Martins Beach fostered a love of patterns and a desire to hold the powerful accountable

Martins Beach, with the "Shark Fin Tower" formation pointing skyward.

Benjamin Santer

This article was published in Scientific American’s former blog network and reflects the views of the author, not necessarily those of Scientific American


When my son Nick was young, we often went to a place called Martins Beach. It was an epic playground for a child—an amphitheater of steep sandstone cliffs facing the Pacific Ocean. Sitting on the beach in this armchair of rock, we watched an unscripted play of sea and sky. We listened to the waves knocking on the door of the Northern Californian shore, fiercely and insistently. And on calm days, tapping softly.

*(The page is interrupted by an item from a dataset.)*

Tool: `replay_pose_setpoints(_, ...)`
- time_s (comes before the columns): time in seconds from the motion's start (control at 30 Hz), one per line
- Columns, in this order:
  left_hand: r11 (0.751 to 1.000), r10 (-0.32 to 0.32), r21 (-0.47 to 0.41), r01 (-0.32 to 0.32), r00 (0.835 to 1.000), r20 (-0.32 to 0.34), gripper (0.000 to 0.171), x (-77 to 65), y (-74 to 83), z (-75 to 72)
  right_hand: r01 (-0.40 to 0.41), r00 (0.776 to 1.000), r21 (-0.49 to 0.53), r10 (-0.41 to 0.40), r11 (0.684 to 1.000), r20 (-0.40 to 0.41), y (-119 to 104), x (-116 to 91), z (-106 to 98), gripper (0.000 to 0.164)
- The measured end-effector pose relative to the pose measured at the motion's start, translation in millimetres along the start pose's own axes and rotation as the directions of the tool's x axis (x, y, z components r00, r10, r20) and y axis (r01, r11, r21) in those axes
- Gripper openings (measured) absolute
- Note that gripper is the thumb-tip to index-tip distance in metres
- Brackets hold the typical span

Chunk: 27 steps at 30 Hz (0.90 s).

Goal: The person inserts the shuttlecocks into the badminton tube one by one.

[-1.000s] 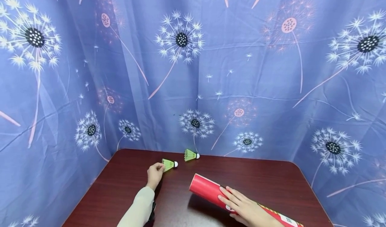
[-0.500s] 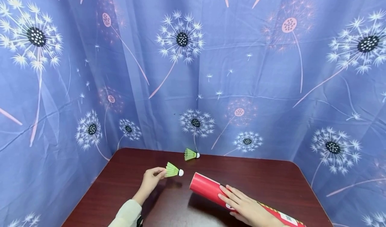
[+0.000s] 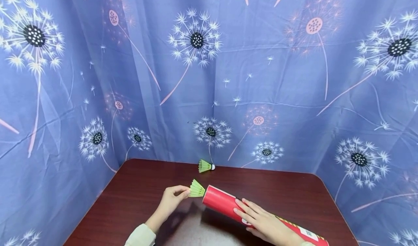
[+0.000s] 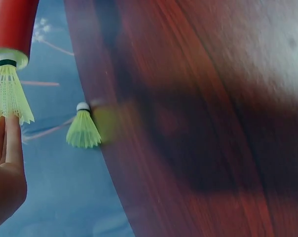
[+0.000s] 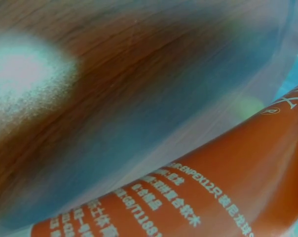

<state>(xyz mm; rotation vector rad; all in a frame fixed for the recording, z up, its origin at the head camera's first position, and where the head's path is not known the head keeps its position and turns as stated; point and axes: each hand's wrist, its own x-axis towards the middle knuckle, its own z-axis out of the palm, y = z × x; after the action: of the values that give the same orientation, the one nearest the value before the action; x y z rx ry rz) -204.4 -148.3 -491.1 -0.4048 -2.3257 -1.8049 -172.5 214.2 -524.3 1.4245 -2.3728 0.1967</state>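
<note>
My left hand [image 3: 173, 199] pinches a yellow-green shuttlecock [image 3: 197, 189] by the skirt's edge between thumb and fingertips. Its cork points right, at the open mouth of a red shuttlecock tube [image 3: 217, 199]. In the left wrist view the white cork of this shuttlecock [image 4: 8, 89] overlaps the mouth, with the skirt still outside. My right hand [image 3: 261, 222] grips the tube around its middle, fingers laid across the top. The tube slants, its mouth end above the table over a shadow. In the right wrist view the tube [image 5: 198, 187] shows pale printed lettering.
A second shuttlecock [image 3: 205, 165] lies on its side at the far edge of the dark red-brown table [image 3: 143, 177]. Behind and beside the table hangs a blue curtain [image 3: 235, 75] with a dandelion print. Light glares off the table's near middle.
My left hand has lifted its shuttlecock off the table and moved it right and nearer, bringing the cork to the tube's mouth. The right hand and tube have hardly moved.
</note>
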Motion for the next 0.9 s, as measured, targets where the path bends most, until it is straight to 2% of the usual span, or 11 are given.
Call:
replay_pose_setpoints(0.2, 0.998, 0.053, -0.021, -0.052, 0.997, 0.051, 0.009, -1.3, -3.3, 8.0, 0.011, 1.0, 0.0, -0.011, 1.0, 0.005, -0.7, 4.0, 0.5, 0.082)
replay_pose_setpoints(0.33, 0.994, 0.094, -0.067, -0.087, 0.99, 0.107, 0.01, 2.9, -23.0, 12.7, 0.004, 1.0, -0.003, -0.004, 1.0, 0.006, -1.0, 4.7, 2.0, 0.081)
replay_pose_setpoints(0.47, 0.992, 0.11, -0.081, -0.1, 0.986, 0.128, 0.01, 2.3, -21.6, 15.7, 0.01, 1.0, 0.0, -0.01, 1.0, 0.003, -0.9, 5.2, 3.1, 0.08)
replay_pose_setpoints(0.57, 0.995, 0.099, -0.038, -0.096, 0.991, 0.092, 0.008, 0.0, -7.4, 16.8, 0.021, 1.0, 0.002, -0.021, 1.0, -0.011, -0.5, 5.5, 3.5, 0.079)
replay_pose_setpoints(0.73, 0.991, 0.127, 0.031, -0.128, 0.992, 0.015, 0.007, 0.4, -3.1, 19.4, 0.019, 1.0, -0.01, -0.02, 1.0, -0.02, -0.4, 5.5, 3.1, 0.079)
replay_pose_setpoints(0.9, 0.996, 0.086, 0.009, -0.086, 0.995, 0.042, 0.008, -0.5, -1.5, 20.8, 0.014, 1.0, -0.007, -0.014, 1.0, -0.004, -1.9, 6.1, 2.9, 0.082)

The cast of the play was never the same: Brown pelicans flying in tight formation, off on an unknown mission, skimming just over breaking wave crests. Curious seals watching us from the surf zone. Seagulls with bright yellow-orange beaks, searching for anything that looked edible. Surfers in an endless quest for the perfect ride. Nuns in black-and-white habits, their serious religious attire incongruously paired with the less serious pleasure of scrambling over rocks. Fishermen in waders, line-dancing forward and backward in the surf. Families on a Sunday break from the maddening crush of the city, enjoying a picnic before the return to Monday morning responsibilities.

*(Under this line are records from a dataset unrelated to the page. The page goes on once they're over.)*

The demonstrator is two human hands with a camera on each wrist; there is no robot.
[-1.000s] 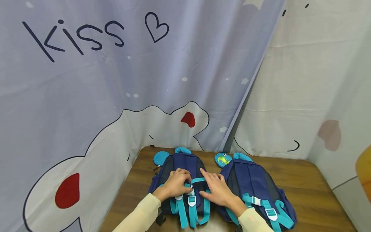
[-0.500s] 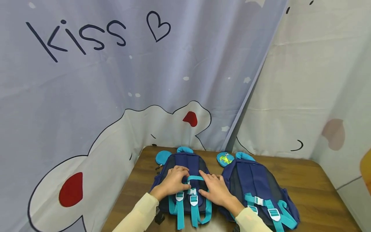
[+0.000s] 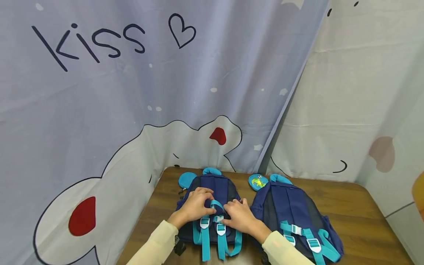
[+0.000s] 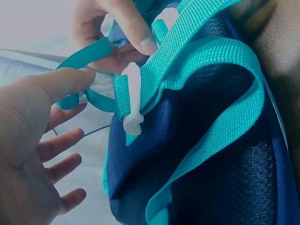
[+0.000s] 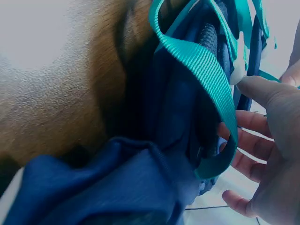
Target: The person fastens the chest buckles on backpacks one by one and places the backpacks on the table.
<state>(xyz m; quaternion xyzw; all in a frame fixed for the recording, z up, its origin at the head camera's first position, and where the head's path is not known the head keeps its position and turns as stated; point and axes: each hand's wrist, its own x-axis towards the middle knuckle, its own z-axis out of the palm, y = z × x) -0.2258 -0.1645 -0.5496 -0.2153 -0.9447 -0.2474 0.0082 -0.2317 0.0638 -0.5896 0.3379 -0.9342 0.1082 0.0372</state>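
Observation:
A navy backpack (image 3: 213, 183) with teal straps lies back-panel up in front of me. My left hand (image 3: 197, 206) pinches its teal chest strap (image 4: 86, 54) between thumb and index finger, with the other fingers spread. The strap arches up in a loop between the two hands. On the other side, my right hand (image 3: 241, 215) has its fingers curled on the chest strap's far end, its thumb beside a white buckle (image 3: 218, 218). White strap adjusters (image 4: 133, 89) sit on the shoulder straps just below. The fingers partly hide the chest strap's ends.
A second navy backpack (image 3: 291, 200) with teal straps lies close to the right. Round blue pouches, one plain (image 3: 187, 180) and one with a green cartoon figure (image 3: 257, 182), lie behind them on the wooden table (image 3: 356, 206). A printed curtain (image 3: 99, 92) hangs behind the table.
The right hand's fingers have gone from straight to curled and moved left onto the chest strap. The strap's loop has tilted and narrowed between the hands. The left hand keeps its hold.

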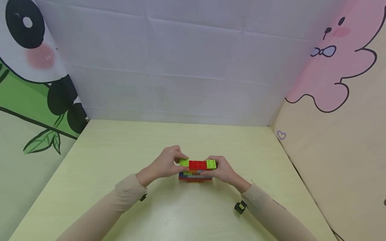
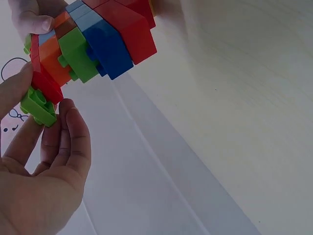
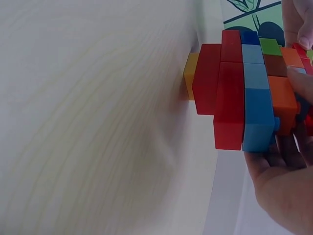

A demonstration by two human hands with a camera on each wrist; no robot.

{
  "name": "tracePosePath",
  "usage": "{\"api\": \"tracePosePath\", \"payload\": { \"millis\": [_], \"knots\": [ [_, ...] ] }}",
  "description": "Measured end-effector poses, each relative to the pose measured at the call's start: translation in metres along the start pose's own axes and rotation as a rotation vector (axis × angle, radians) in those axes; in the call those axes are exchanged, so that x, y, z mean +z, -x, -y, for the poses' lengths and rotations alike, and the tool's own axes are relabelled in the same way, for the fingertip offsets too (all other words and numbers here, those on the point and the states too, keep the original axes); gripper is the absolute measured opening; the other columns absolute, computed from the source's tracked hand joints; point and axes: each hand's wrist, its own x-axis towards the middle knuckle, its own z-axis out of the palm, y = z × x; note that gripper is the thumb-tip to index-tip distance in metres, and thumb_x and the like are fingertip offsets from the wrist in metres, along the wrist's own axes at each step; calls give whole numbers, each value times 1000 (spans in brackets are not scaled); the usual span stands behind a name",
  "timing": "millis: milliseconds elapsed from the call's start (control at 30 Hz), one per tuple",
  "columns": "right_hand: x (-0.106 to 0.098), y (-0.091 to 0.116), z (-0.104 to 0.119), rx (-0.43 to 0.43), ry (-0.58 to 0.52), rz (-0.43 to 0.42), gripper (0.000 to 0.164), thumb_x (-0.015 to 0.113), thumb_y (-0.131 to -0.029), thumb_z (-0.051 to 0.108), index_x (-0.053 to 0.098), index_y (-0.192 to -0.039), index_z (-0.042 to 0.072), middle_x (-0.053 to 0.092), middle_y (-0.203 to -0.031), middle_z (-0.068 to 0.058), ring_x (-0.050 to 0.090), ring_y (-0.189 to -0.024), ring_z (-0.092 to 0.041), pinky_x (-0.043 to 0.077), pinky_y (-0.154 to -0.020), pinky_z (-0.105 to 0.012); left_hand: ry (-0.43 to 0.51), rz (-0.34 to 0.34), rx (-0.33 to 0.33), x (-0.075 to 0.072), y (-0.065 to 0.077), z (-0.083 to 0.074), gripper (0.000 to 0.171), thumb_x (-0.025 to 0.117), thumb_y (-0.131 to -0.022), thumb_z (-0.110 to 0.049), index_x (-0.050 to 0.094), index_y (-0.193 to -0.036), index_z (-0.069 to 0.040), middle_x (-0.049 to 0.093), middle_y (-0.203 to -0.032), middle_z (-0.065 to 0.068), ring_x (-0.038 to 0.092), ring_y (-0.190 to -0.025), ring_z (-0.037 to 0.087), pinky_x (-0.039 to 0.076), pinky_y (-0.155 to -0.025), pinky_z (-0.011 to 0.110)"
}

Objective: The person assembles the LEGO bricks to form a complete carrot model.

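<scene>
A stack of toy building bricks (image 1: 197, 165) stands between both hands on the table. Red bricks form its upper row, with a lime green brick (image 1: 184, 162) at the left end and another lime green brick (image 1: 211, 164) at the right. My left hand (image 1: 166, 161) pinches the left lime brick between thumb and fingers; its hollow underside juts past the stack in the left wrist view. My right hand (image 1: 222, 169) grips the stack's right end, thumb in front and fingers behind. Lower rows show orange, brown, blue and red bricks, with a yellow brick (image 3: 191, 76) at the bottom.
The pale wooden table (image 1: 135, 140) surrounds the stack. A creased white sheet (image 1: 181, 67) hangs behind it. Painted side walls stand left and right, the right one with a pink bear (image 1: 340, 67). A small black camera (image 1: 240, 207) sits at the right cuff.
</scene>
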Motion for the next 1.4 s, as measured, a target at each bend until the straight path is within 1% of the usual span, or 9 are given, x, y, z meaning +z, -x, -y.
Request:
{"api": "tracePosePath", "payload": {
  "millis": [200, 300, 467, 633, 800, 900, 967, 1167, 1400],
  "knots": [
    [-1, 2, 11, -31, 3, 4, 27, 80, -77, 8, 66, -100, 2, 66, -93, -3, 59, -81, -19, 51, -70, -34, -9, -17, -14, 3, -2, 1, 34, 86, -70, -25, 76, -98, -9, 49, -72, -3, 55, -68, 17, 46, -58, 23],
    [-1, 2, 15, -11, 10, -7, 27, 80, -77, 6, 67, -100, 2, 67, -93, -3, 59, -81, -19, 51, -71, -34, -16, -23, -15, 4, -2, 2, 33, 87, -70, -25, 76, -97, -10, 49, -72, -4, 55, -67, 17, 46, -58, 23],
    [-1, -4, -4, 12, 21, -19, 30, 82, -76, 13, 67, -101, 7, 66, -95, -2, 60, -84, -19, 51, -72, -33, -20, -13, -37, 4, -3, 2, 33, 86, -70, -27, 76, -97, -10, 48, -72, -4, 53, -66, 16, 44, -56, 25],
    [-1, -5, -9, 4, 2, -17, 31, 83, -75, 20, 67, -101, 10, 66, -96, -2, 60, -86, -22, 51, -73, -36, 0, -7, -58, 6, -3, 3, 32, 85, -71, -27, 75, -97, -12, 47, -74, -5, 51, -68, 14, 45, -58, 24],
    [-1, -5, -11, -7, -3, -15, 31, 83, -76, 21, 68, -100, 10, 67, -96, -3, 60, -86, -22, 51, -73, -37, 12, -23, -40, 10, -3, 6, 28, 84, -72, -25, 74, -95, -13, 56, -80, -10, 54, -73, 8, 49, -62, 23],
    [0, -6, -13, 1, -8, -15, 30, 83, -76, 19, 68, -101, 10, 67, -96, -2, 60, -86, -21, 51, -73, -35, 32, -26, -52, 13, -3, 7, 27, 84, -72, -24, 74, -95, -13, 63, -85, -11, 55, -74, 6, 51, -64, 26],
    [0, -6, -14, 7, -9, -17, 30, 82, -76, 17, 67, -102, 10, 66, -97, -2, 60, -87, -20, 51, -74, -35, 58, -26, -80, 15, -2, 7, 27, 84, -73, -24, 74, -95, -13, 65, -88, -11, 56, -76, 6, 51, -67, 28],
    [2, -6, -17, -1, -21, -9, 32, 81, -78, 14, 67, -105, 7, 66, -99, -2, 60, -88, -21, 51, -76, -36, 137, -36, -166, 22, 2, 7, 27, 83, -74, -23, 71, -96, -14, 64, -90, -9, 58, -78, 9, 50, -71, 29],
    [1, -10, -19, -26, -7, -19, 30, 82, -77, 15, 68, -102, 8, 67, -95, -2, 60, -84, -20, 51, -74, -34, 202, -74, -183, 32, 3, 13, 31, 84, -73, -15, 66, -98, -15, 64, -90, -7, 61, -74, 11, 51, -67, 28]
  ]
}}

If the tide was low, Nick and I waded out to a pyramidal pinnacle we had named “Shark Fin Tower.” Even in summer, the Pacific was frigid. Our feet were blue by the time we reached the tower and began exploring its tide pools. Each pool was a strange little world within a world, a riot of color and form. Bright, tentacled anemones, indigo-colored crabs in dark cracks, sandpaper-rough starfish, and shell-encrusted, wave-beaten rock. For a brief time, we were both children, sharing the common joy of exploration and discovery.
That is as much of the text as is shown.